TASK BRIEF:
Return the following from the records below: each line, word for word, starting with the line that contains "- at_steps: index" and going on through the line that contains "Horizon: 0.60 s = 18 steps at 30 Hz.", with nothing outside that range.

+++ INFORMATION SUPPLIED +++

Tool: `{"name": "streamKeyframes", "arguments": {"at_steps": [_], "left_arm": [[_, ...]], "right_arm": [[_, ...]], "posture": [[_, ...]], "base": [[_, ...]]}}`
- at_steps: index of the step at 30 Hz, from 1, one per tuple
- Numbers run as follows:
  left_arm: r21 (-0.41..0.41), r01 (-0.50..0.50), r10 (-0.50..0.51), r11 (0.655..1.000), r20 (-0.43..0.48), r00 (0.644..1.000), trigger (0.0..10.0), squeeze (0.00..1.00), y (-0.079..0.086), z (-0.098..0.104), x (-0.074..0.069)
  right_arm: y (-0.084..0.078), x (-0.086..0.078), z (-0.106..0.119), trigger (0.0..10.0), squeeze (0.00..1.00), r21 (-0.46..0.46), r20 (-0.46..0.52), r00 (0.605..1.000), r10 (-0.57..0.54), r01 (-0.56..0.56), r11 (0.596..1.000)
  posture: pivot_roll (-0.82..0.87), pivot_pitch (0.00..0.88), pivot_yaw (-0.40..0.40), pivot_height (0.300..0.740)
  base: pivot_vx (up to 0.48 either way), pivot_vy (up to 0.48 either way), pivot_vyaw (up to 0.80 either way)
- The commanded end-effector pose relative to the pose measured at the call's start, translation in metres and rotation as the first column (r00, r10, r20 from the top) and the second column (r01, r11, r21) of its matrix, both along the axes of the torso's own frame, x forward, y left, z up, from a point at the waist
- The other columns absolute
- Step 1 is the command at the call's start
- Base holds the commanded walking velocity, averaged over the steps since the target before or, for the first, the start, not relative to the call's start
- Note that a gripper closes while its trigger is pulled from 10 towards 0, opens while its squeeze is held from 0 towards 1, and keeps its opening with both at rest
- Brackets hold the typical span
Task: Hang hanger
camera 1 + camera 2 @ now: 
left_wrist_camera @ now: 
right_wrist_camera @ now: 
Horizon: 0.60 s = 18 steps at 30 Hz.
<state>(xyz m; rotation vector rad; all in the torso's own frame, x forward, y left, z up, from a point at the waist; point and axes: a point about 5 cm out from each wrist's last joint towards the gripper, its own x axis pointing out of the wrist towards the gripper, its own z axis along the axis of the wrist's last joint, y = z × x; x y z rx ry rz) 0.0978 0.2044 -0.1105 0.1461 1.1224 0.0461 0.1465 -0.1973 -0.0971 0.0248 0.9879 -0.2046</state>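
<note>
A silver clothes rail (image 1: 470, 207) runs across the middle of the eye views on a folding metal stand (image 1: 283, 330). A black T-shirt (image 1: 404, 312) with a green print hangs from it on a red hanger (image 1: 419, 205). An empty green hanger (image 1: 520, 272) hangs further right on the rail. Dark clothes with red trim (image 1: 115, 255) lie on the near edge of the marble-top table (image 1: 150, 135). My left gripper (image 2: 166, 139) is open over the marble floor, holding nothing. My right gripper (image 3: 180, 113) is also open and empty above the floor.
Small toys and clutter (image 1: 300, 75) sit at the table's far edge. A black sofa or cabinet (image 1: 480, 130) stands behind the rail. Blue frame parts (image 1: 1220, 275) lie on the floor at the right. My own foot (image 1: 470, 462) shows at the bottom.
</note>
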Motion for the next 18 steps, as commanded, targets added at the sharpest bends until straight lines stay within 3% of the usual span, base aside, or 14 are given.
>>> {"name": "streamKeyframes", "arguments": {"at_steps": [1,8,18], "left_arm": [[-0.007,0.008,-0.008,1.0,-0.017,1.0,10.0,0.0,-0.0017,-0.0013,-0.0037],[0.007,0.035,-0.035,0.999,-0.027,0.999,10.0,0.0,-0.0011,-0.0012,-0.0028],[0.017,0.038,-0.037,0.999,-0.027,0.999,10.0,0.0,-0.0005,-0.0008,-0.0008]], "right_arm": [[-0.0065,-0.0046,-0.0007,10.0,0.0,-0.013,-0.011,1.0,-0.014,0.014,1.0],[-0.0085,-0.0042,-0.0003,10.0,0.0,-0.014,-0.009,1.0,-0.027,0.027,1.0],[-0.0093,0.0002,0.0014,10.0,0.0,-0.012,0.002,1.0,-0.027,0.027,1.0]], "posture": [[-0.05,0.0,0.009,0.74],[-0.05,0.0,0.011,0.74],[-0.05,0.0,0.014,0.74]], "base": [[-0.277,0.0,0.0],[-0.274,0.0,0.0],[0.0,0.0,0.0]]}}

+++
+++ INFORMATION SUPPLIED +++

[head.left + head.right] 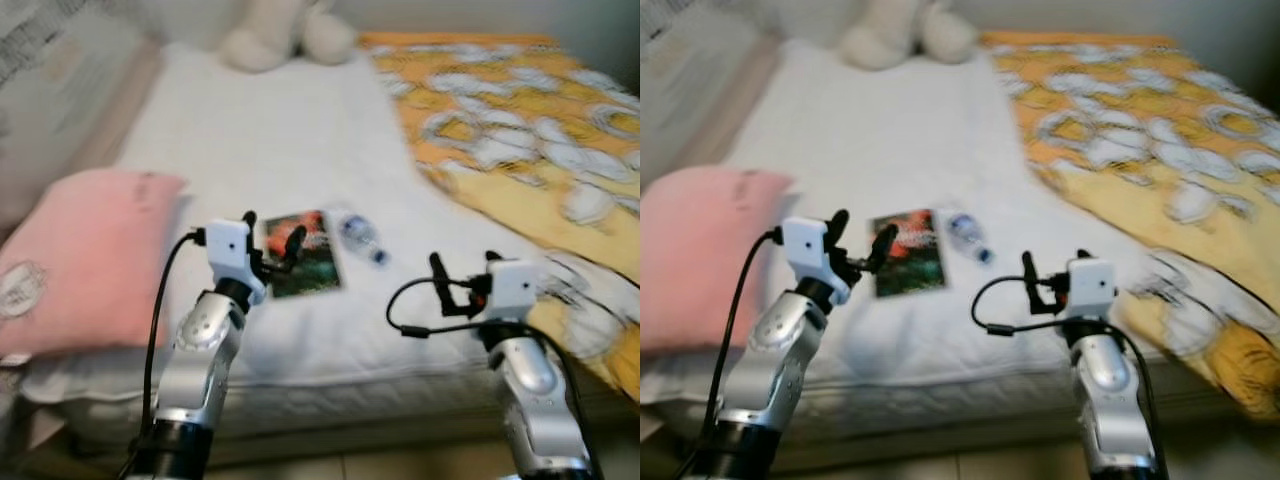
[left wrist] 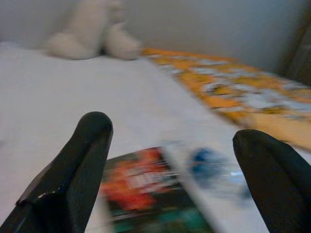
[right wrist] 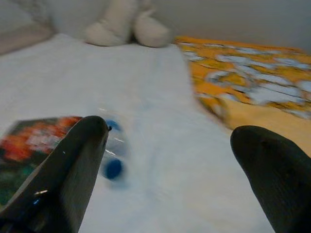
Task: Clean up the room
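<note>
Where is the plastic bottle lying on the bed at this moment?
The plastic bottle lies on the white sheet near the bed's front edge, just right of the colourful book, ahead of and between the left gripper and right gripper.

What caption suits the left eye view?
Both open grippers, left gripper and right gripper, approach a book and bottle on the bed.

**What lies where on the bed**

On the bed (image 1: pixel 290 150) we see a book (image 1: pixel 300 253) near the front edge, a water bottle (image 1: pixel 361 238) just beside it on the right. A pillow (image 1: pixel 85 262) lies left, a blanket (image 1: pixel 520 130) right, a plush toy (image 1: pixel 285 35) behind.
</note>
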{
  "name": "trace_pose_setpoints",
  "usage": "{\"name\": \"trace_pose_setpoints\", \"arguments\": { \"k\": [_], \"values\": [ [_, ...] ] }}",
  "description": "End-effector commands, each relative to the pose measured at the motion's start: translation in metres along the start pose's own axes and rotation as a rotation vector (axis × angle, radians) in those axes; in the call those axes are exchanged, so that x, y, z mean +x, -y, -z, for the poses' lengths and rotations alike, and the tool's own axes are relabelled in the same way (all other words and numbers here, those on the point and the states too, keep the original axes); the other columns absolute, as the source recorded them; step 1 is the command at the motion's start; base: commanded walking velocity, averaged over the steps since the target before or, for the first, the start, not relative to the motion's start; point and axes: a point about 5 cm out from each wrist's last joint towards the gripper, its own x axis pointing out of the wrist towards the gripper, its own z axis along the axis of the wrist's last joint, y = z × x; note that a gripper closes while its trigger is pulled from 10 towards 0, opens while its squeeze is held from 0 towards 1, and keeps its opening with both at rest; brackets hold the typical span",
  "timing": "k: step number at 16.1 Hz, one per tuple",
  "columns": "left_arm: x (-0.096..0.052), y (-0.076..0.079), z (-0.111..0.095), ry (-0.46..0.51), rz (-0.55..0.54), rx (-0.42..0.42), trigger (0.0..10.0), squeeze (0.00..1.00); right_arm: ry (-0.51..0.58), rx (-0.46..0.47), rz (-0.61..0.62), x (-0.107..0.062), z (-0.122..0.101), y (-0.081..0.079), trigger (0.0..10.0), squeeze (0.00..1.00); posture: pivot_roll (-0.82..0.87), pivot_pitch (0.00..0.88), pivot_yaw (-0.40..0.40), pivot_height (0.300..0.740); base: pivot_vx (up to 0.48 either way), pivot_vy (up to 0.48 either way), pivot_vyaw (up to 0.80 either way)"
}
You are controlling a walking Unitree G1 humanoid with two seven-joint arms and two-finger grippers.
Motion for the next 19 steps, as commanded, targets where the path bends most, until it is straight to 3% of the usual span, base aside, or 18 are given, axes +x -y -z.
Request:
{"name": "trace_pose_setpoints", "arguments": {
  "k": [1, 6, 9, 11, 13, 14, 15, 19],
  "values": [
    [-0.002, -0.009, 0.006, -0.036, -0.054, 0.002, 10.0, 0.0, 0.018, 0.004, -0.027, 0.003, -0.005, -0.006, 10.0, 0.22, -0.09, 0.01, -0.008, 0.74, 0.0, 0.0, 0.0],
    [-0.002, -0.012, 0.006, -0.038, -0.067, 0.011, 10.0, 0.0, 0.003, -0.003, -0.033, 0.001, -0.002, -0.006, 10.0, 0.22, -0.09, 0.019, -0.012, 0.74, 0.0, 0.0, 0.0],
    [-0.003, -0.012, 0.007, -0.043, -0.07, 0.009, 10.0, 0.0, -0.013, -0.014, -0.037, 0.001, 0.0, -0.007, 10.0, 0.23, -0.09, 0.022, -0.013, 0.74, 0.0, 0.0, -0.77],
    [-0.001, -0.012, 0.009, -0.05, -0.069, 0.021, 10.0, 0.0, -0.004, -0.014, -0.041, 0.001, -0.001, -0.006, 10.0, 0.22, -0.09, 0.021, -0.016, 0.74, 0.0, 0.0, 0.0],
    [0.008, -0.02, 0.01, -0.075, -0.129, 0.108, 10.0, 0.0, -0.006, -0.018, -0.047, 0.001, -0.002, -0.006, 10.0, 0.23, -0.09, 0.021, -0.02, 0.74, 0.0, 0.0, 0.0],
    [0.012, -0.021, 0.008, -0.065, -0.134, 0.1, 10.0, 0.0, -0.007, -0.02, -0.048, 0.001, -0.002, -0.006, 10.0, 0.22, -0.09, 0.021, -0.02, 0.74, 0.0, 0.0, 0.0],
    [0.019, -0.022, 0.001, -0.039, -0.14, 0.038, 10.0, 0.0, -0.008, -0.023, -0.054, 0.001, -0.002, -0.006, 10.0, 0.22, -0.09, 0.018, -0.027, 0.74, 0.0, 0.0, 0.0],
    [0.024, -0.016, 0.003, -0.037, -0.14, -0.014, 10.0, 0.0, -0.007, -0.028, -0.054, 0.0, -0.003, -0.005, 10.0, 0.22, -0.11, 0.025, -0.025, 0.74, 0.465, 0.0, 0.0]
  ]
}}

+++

OUTPUT OF THE TASK:
- at_steps: index of the step at 30 Hz, from 1, one per tuple
- Numbers run as follows:
  left_arm: r21 (-0.41..0.41), r01 (-0.50..0.50), r10 (-0.50..0.51), r11 (0.655..1.000), r20 (-0.43..0.48), r00 (0.644..1.000), trigger (0.0..10.0), squeeze (0.00..1.00), y (-0.079..0.086), z (-0.098..0.104), x (-0.074..0.069)
  right_arm: y (-0.084..0.078), x (-0.086..0.078), z (-0.106..0.119), trigger (0.0..10.0), squeeze (0.00..1.00), r21 (-0.46..0.46), r20 (-0.46..0.52), r00 (0.605..1.000), r10 (-0.57..0.54), r01 (-0.56..0.56), r11 (0.596..1.000)
  posture: pivot_roll (-0.82..0.87), pivot_pitch (0.00..0.88), pivot_yaw (-0.40..0.40), pivot_height (0.300..0.740)
  base: pivot_vx (up to 0.48 either way), pivot_vy (up to 0.48 either way), pivot_vyaw (up to 0.80 either way)
- The commanded end-effector pose relative to the pose measured at the call's start, translation in metres and rotation as the first column (r00, r10, r20 from the top) and the second column (r01, r11, r21) of its matrix, both along the axes of the torso's own frame, x forward, y left, z up, from a point at the waist
- The other columns absolute
- Step 1 is the command at the call's start
- Base holds the commanded walking velocity, averaged over the steps since the target before or, for the first, the start, not relative to the call's start
- Note that a gripper closes while its trigger is pulled from 10 towards 0, opens while its squeeze is held from 0 towards 1, and keeps its opening with both at rest
- Brackets hold the typical span
Task: Hang hanger
camera 1 + camera 2 @ now: 
left_wrist_camera @ now: 
right_wrist_camera @ now: 
Horizon: 0.60 s = 18 steps at 30 Hz.

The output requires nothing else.